Assigned task →
What follows is a listing; give it again exactly, in its entirety.
Segment Open
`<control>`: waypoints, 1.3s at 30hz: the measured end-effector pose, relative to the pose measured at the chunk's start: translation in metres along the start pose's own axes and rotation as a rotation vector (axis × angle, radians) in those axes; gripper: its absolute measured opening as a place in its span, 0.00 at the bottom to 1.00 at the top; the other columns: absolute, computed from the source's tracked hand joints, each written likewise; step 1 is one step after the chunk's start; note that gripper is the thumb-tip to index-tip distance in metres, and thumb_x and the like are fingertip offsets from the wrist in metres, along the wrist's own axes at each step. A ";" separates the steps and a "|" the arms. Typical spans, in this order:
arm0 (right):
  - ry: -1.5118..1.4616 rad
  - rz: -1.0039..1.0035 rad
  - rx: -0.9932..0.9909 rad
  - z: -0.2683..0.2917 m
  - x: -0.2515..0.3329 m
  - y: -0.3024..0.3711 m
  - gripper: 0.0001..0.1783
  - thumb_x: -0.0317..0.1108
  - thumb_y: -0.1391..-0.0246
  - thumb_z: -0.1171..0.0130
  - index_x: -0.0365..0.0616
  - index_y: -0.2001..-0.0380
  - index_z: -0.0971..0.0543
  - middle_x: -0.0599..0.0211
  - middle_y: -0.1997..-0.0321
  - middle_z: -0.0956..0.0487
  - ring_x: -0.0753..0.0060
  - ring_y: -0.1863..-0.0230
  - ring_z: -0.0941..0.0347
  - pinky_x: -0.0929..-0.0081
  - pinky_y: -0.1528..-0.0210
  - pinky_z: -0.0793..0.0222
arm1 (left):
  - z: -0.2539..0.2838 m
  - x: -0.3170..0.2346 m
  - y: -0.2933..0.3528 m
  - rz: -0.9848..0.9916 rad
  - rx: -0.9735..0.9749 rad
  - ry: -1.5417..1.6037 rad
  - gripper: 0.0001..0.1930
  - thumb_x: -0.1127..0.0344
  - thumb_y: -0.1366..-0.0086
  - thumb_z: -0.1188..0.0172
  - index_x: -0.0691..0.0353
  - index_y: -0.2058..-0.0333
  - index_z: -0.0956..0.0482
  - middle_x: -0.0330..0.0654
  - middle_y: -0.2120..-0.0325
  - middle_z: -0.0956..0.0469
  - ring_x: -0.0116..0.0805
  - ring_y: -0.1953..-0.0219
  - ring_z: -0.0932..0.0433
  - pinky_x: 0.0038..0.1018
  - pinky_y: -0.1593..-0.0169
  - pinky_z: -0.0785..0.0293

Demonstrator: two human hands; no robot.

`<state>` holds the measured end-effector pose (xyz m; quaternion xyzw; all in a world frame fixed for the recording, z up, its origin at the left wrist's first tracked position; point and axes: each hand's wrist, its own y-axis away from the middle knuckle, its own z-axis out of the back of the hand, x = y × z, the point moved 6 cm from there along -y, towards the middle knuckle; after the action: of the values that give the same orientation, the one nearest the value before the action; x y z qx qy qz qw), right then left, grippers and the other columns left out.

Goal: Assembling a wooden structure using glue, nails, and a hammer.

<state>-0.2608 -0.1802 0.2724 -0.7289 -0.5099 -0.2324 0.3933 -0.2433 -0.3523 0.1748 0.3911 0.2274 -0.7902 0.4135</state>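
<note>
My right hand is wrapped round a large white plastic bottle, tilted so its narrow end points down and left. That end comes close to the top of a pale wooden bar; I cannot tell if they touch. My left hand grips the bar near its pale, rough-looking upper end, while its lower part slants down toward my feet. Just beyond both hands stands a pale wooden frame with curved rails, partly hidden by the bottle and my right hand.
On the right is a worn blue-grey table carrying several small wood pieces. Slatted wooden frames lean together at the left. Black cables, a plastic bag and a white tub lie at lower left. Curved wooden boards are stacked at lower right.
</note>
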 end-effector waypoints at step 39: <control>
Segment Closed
Written answer →
`<control>`: waypoints, 1.3s at 30hz: the measured end-effector pose, relative to the pose measured at the chunk's start: translation in metres along the start pose's own axes and rotation as a rotation vector (axis × angle, radians) in those axes; gripper: its absolute measured opening as a place in its span, 0.00 at the bottom to 1.00 at the top; the other columns: absolute, computed from the source's tracked hand joints, each written likewise; step 1 is one step after the chunk's start; note that gripper is the thumb-tip to index-tip distance in metres, and thumb_x and the like are fingertip offsets from the wrist in metres, along the wrist's own axes at each step. A ";" separates the steps and a "|" the arms. Typical spans, in this order:
arm0 (right):
  - ry: -1.5118..1.4616 rad
  - rz: -1.0039..1.0035 rad
  - rx: -0.9932..0.9909 rad
  - z: -0.2683..0.2917 m
  - x: -0.2515..0.3329 m
  - y: -0.3024..0.3711 m
  - gripper: 0.0001..0.1783
  - thumb_x: -0.0317..0.1108
  - thumb_y: -0.1391..-0.0246
  - thumb_z: -0.1171..0.0130
  - index_x: -0.0365..0.0616
  - index_y: -0.2001..-0.0380
  - index_z: -0.0971..0.0543
  - middle_x: -0.0599..0.0211
  - middle_y: -0.1997..-0.0321
  - middle_z: -0.0956..0.0487
  - ring_x: -0.0753..0.0060
  - ring_y: -0.1863..-0.0230
  - ring_z: -0.0941..0.0347
  - pinky_x: -0.0929..-0.0081
  - pinky_y: -0.1528..-0.0210
  - pinky_z: -0.0793..0.0222
arm1 (left):
  - z: -0.2539..0.2838 m
  - x: -0.3170..0.2346 m
  - y: -0.2933..0.3528 m
  - rz: -0.9848..0.9916 rad
  - rx: -0.9735..0.9749 rad
  - ry: -1.5417..1.6037 rad
  - gripper: 0.0001..0.1930
  - thumb_x: -0.1127..0.0344
  - thumb_y: -0.1366..-0.0086
  - thumb_z: -0.1188..0.0172
  - index_x: -0.0691..0.0353
  - index_y: -0.2058..-0.0333
  - index_z: -0.0956..0.0482
  - middle_x: -0.0330..0.0654
  - middle_y: -0.2120..-0.0325
  - middle_z: -0.0956..0.0469
  - ring_x: -0.0116..0.0805
  - ring_y: -0.1953..-0.0219
  - ring_z: -0.0932..0.0433
  - pinky_x: 0.0038..0.1018
  - pinky_y: -0.1593..-0.0169
  - pinky_z: -0.0785..0.0293

Demonstrator: two human hands; no robot.

`<state>` holds the measured end-effector pose (xyz m; quaternion xyzw; all in a world frame fixed for the recording, z up, its origin at the left wrist's first tracked position; point and axes: each hand's wrist, its own y-axis away from the middle knuckle, its own z-axis out of the back of the hand, x = y × z, the point moved 6 cm from there along -y, towards the middle knuckle; after the action: of the values that give the same orientation, the one nearest the value before the action; x y z qx qy qz qw), right then left, grippers and the other columns left out.

Goal: Assembling a wooden structure using glue, nails, and a hammer.

<state>-0.2608 -0.1802 0.2724 -0.7289 -0.5099 -0.2324 0.3933 -0.2433 -0.3523 0.1748 0.3911 0.2274 -0.7902 0.4135</state>
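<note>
My right hand is wrapped round a large white plastic bottle, tilted so its narrow end points down and left. That end comes close to the top of a pale wooden bar; I cannot tell if they touch. My left hand grips the bar near its pale, rough-looking upper end, while its lower part slants down toward my feet. Just beyond both hands stands a pale wooden frame with curved rails, partly hidden by the bottle and my right hand.
On the right is a worn blue-grey table carrying several small wood pieces. Slatted wooden frames lean together at the left. Black cables, a plastic bag and a white tub lie at lower left. Curved wooden boards are stacked at lower right.
</note>
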 end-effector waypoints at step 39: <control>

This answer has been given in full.